Next, laser oscillator 40 configured as described above first allows parasitic capacitance C between first and second nodes N1, N2 and anti-surge capacitor 44 to be charged by wiring inductances L1, L2 when bypass switch 43 is switched from on to off while controller 48 causes current source 50 to supply a current, and then voltage between first and second nodes N1, N2, or voltage applied to bypass switch 43 increases. As described above, when bypass switch 43 is switched from on to off, not only parasitic capacitance C but also anti-surge capacitor 44 is charged by wiring inductances L1, L2. Thus, surge voltage generated between first and second nodes N1, N2 can be suppressed more as compared with when no anti-surge capacitor 44 is provided. When the measurement voltage measured by voltage measurement unit 47 exceeds the target voltage, controller 48 increases the duty ratio of the control signal input to the gate of current-supply-circuit-side switch 61. This configuration allows current supply circuit 60 to supply a current to light emission circuit 42 so that the voltage of anti-surge capacitor 44, or the measurement voltage measured by voltage measurement unit 47 drops to the target voltage and is maintained at the target voltage. As a result, the voltage between first and second nodes N1, N2 is also maintained at a degree of predetermined voltage corresponding to the target voltage. Thus, setting the target voltage to an appropriate value enables preventing damage to a component between first and second nodes N1, N2 due to the surge voltage.

Additionally, the target voltage is set to be equal to or higher than the voltage of anti-surge capacitor 44 when the voltage of light emission circuit 42 is the sum of the forward voltages of laser diodes 41 included in light emission circuit 42, so that a pulse current flowing through light emission circuit 42 can rise faster and light emission circuit 42 can emit light faster than when the target voltage is set to be less than the voltage of anti-surge capacitor 44. Thus, narrowing a pulse width of the pulse current flowing through light emission circuit 42 or increasing frequency of the pulse current enables the amount of heat input to optical fiber 90 and laser processing head 10 to be finely adjusted, so that workpiece W can be processed more finely.

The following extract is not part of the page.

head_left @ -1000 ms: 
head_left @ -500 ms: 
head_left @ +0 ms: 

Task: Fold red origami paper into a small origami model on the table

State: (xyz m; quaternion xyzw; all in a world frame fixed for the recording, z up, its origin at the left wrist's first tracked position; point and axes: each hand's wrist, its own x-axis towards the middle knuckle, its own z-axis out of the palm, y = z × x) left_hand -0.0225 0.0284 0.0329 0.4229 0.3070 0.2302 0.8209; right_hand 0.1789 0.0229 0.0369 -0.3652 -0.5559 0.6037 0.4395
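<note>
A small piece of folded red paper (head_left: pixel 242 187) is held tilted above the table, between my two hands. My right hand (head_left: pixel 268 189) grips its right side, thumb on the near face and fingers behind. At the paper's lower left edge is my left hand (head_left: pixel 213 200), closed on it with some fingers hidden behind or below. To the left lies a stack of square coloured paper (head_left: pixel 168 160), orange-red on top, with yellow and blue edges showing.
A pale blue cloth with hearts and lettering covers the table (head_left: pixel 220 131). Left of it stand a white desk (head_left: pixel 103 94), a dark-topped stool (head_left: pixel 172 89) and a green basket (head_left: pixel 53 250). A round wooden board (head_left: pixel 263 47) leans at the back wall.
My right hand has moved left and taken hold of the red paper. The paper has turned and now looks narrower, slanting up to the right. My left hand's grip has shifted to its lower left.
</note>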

Thereafter, when controller 48 switches bypass switch 43 from off to on, zero voltage is applied to bypass switch 43. Then, a current flowing through light emission circuit 42 gradually decreases, and a current flowing through bypass switch 43 gradually increases.

Then, substantially zero current flows through light emission circuit 42, and this state is maintained for a predetermined time.

Repeatedly performing the above-described operation at regular time intervals enables the pulse current to flow through light emission circuit 42.

Thus, the first exemplary embodiment enables not only charging anti-surge capacitor 44 using a current flowing from first node N1 to anti-surge capacitor 44 through first diode 45, but also allowing anti-surge capacitor 44 to be discharged by causing current supply circuit 60 to supply a current to light emission circuit 42. Thus, a configuration as in Cited document 1 is not required, in which both the current flowing into the anti-surge capacitor and the current flowing out from the capacitor flow into the common resistor as in PTL 1. Thus, switching frequency of bypass switch 43 can be increased while increase in size of laser oscillator 40 and increase in a failure rate are suppressed.

Current-supply-circuit-side switch 61 is composed of a semiconductor switch, so that current-supply-circuit-side switch 61 can be switched between on and off at high speed. Thus, current supply circuit 60 can be increased in responsiveness.

Second Exemplary Embodiment

FIG. 3 illustrates laser oscillator 40 according to a second exemplary embodiment of the present disclosure. Current supply circuit 60 in the second exemplary embodiment is composed of a so-called linear regulator. Specifically, current supply circuit 60 includes resistor 65 for limiting a current value instead of current-supply-circuit-side reactor 62. Current supply circuit 60 does not include current-supply-circuit-side second diode 64.

Current supply circuit 60 supplies a current from anti-surge capacitor 44 to light emission circuit 42 through resistor 65 with current-supply-circuit-side switch 61 turned on, and does not supply a current to light emission circuit 42 with current-supply-circuit-side switch 61 turned off.

Other configurations and effects are identical to those of the first exemplary embodiment, so that the same configurations are denoted by the same reference numerals, and details thereof will not be described.

Third Exemplary Embodiment

FIG. 4 illustrates laser oscillator 40 according to a third exemplary embodiment of the present disclosure. Current supply circuit 60 in the third exemplary embodiment is composed of a so-called switched capacitor circuit. Specifically, current supply circuit 60 includes light-emission-circuit-side capacitor 66 in place of current-supply-circuit-side second diode 64, and includes light-emission-circuit-side switch 67 in place of current-supply-circuit-side reactor 62.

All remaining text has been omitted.